Now that the Ravens' are finished playing football with a 20-3 loss to the Indianapolis Colts, it's time to turn the page towards their 2010 campaign. But, before things kick off the first week of September, there are many questions that must be answered in the offseason. BaltimoreRavens.com takes a look at 10 issues to monitor in the coming months.
1. Who will retire?
Ravens fans certainly remember back to last summer when receiver Derrick Mason surprisingly announced his retirement, and then unretired just as training camp started. Now, safety Ed Reed was the one dropping the bombshell, alluding to a "50/50" chance that he will hang up his cleats in the post-Colts locker room.
In addition, defensive tackle Trevor Pryce's name has been associated with the "R" word, but he claimed that he plans to finish out his contract until 2010.
It's very likely that Pryce sticks to his guns, but with Reed's ongoing nerve impingement in his neck and Mason's status as an unrestricted free agent, Ravens fans might miss two key veterans next year.
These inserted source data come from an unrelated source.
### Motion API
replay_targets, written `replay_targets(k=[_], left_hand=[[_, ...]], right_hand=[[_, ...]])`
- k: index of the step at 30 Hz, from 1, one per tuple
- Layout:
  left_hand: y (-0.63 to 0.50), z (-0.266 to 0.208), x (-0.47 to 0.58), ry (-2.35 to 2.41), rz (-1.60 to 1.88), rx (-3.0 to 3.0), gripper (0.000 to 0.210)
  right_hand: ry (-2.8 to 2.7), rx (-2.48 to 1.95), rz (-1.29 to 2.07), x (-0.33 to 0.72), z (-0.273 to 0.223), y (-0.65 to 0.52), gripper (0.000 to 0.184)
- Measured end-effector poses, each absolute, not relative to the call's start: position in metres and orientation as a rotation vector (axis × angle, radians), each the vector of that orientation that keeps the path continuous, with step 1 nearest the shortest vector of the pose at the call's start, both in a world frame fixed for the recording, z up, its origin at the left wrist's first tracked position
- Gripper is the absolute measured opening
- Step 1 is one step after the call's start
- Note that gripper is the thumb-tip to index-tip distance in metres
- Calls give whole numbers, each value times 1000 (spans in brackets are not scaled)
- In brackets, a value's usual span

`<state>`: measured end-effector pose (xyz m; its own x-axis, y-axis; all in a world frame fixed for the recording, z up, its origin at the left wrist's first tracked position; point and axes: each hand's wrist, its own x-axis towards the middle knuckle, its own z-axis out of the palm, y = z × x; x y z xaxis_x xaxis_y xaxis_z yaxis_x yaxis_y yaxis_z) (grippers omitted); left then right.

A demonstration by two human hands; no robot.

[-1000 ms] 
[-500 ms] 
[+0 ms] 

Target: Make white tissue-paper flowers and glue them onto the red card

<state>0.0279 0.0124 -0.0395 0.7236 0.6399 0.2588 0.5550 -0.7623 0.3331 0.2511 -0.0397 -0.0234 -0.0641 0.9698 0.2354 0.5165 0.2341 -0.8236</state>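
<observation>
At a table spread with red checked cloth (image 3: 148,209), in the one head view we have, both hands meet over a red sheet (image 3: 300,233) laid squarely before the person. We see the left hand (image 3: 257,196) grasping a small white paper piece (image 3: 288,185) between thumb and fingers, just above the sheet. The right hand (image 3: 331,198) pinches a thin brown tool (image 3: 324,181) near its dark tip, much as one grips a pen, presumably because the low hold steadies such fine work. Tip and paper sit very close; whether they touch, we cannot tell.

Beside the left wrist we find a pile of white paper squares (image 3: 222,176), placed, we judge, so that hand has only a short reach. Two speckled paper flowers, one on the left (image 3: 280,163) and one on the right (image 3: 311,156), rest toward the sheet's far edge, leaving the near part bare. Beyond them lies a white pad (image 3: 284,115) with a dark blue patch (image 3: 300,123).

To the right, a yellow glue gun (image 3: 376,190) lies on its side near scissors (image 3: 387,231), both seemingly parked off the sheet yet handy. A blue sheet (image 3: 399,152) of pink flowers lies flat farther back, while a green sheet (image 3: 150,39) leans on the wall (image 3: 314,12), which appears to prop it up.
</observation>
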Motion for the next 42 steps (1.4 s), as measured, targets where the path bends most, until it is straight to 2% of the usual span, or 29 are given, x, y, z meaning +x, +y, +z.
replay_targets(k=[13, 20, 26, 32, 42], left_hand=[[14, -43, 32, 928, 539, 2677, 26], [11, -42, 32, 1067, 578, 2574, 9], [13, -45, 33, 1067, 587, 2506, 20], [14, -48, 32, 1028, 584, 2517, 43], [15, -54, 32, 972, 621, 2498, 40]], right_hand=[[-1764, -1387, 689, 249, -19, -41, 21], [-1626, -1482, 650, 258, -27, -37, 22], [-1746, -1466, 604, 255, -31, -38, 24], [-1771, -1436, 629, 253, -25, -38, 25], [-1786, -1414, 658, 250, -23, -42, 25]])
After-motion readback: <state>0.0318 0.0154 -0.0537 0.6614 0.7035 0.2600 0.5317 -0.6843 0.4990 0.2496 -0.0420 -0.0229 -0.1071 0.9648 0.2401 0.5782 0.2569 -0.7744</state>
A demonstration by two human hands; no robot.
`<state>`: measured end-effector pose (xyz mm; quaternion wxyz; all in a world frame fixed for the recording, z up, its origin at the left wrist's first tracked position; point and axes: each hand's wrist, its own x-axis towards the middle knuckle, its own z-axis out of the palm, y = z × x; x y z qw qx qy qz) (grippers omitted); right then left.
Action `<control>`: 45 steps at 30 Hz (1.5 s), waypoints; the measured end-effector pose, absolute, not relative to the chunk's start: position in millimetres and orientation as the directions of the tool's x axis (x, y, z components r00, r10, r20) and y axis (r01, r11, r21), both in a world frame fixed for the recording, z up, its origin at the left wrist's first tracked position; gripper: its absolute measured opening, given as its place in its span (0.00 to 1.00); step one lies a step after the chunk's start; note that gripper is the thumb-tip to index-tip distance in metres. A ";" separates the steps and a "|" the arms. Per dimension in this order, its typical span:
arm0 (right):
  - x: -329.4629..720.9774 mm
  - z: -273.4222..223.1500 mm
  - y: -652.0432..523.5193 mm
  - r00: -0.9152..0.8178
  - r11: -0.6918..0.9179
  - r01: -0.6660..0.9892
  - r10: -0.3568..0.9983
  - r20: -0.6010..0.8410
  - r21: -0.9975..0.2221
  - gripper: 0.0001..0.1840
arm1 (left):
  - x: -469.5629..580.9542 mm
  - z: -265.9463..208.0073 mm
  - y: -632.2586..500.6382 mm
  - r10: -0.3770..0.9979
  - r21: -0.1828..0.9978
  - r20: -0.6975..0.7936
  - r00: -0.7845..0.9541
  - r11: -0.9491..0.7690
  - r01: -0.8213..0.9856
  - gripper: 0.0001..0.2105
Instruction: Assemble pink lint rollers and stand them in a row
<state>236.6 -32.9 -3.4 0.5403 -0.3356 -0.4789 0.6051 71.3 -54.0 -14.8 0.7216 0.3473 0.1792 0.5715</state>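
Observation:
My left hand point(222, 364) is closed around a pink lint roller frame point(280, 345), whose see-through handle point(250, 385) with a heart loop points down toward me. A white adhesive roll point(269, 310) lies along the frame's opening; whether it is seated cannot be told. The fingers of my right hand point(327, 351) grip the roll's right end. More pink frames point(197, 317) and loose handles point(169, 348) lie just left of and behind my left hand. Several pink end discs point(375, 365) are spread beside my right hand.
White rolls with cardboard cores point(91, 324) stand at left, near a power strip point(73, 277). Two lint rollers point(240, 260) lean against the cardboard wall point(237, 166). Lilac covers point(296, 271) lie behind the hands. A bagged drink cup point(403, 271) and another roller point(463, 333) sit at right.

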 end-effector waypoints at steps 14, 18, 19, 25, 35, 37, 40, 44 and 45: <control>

2. Will the Ravens keep running back Willis McGahee?
Back in 2006, the Ravens signed McGahee to a seven-year, $40.12 million contract. While he's been prolific for the Ravens in the past, the emergence of Ray Rice as an elite playmaker has raised questions as to whether McGahee is worth the $3.6 million he's reportedly poised to make in 2010. McGahee, 28, still has it, especially after rushing for 167 yards in Week 17 against Oakland and scoring a total of 14 touchdowns on the season, but that's a pretty big cap hit for a change-of-pace runner.
3. How general manager Ozzie Newsome address the wide receiver position in the offseason?
This one is a little tricky. All of the Ravens' main receivers are free agents heading into 2010. That means Mason, Mark Clayton, Demetrius Williams and Kelley Washington will all be able to test the waters. At this point, each wideout would be unrestricted, which means they can freely sign with any team. But, if a new collective bargaining agreement cannot be reached before March, Williams and Clayton would be restricted, which means the Ravens can match any offer and would get compensation if they joined another club.
Whatever the case, the Ravens would do well to add a playmaker to the group and give quarterback Joe Flacco a new downfield weapon.
4. What's the next step for Flacco?
Flacco showed improvement earlier in the year when the Ravens were airing the football out, but as 2009 waned, he seemed to regress. That, coupled with a hip injury and the Ravens' focus on the ground game, led to drastically diminished numbers down the stretch. Flacco is one of the hardest workers on the team, so there is no doubt that he will drive to improve his game. Whether the Ravens give him more control of the offense remains to be seen.
5. Will Lardarius Webb be healthy and ready to start at cornerback next year?
It was a sad sight to see the rookie Webb leave the field with a torn anterior cruciate ligament in Week 15, but a successful surgery in January has him on the fast track to return for 2010. When the injury happened against the Chicago Bears, Webb was emerging as a physical tackler and complete playmaker. The Ravens will need him to tandem with Domonique Foxworth as the starting corners next year, with Fabian Washington (also recovering from surgery) potentially not coming back as a free agent.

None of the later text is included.